▸ **Exercise details**: Each line from the start of the listing below through the line containing "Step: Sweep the" should be reproduced exactly, with no others.

____ Dataset section

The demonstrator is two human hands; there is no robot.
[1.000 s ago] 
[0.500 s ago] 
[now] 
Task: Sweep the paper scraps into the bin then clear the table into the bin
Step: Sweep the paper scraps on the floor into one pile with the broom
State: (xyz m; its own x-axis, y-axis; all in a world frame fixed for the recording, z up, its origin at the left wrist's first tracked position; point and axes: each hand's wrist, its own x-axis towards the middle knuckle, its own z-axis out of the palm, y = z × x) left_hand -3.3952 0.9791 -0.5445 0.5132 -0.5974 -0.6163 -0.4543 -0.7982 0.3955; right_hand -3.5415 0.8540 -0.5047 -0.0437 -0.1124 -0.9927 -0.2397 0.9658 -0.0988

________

▸ **Solved problem**:
The demonstrator is two human hands; there is no robot.
[1.000 s ago] 
[0.500 s ago] 
[now] 
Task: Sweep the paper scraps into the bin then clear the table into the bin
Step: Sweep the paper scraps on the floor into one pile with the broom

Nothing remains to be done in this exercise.